> TASK STATEMENT
The line with "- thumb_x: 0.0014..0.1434", the line with "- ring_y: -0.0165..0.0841", and all lines between them in the material below: return these exactly, and no others.

> PROVIDED DATA
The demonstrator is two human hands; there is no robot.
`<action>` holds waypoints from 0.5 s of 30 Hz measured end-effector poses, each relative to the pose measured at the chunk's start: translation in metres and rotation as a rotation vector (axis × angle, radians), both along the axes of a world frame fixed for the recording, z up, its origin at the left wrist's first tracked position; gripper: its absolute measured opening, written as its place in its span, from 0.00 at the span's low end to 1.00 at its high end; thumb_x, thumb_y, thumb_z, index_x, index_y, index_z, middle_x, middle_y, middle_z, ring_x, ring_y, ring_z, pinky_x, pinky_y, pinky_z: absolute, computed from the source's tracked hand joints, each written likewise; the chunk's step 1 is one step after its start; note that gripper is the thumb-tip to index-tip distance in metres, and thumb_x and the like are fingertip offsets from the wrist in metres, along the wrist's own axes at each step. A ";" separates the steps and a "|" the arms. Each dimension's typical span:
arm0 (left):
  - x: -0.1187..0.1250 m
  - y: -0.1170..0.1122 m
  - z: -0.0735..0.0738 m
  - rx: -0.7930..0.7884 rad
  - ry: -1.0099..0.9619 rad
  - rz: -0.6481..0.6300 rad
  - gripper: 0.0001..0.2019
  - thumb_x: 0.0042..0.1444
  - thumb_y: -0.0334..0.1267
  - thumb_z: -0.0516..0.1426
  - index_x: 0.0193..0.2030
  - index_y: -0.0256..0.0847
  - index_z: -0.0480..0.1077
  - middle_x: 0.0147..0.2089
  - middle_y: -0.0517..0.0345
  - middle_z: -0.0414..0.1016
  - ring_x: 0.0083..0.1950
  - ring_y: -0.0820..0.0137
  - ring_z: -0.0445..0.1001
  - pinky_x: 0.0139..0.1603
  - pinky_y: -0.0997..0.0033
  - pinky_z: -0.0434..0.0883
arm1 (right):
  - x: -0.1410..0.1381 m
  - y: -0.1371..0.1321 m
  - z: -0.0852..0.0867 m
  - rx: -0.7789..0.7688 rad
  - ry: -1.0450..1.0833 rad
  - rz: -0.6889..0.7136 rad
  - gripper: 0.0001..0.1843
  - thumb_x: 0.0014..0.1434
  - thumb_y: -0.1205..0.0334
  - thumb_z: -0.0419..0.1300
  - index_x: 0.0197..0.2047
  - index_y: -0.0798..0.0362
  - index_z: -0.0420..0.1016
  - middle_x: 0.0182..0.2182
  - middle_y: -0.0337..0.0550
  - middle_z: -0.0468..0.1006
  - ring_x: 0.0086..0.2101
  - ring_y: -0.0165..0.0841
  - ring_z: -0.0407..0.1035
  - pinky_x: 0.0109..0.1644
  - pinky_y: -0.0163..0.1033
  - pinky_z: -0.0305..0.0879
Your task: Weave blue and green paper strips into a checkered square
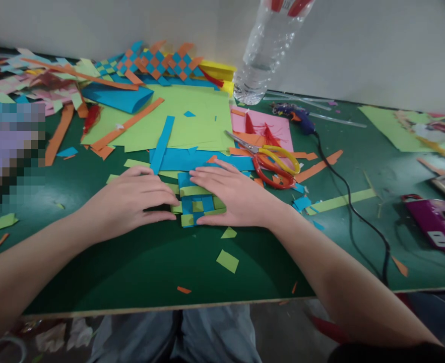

> RESPONSE
  - thumb_x: 0.0014..0.1434
  - thumb_y: -0.1205..0.0334
  - thumb_z: -0.0419..0.1300
  - index_x: 0.0197..0.2047
  - index_y: -0.0798..0.0362
  - index_z: -0.0420..0.1016
  - middle_x: 0.0182..0.2182
  - middle_y: -0.0337..0.0550
  - middle_z: -0.0468..0.1006
  - ring_x: 0.0086..0.2101
  - ring_y: -0.0165..0.0841

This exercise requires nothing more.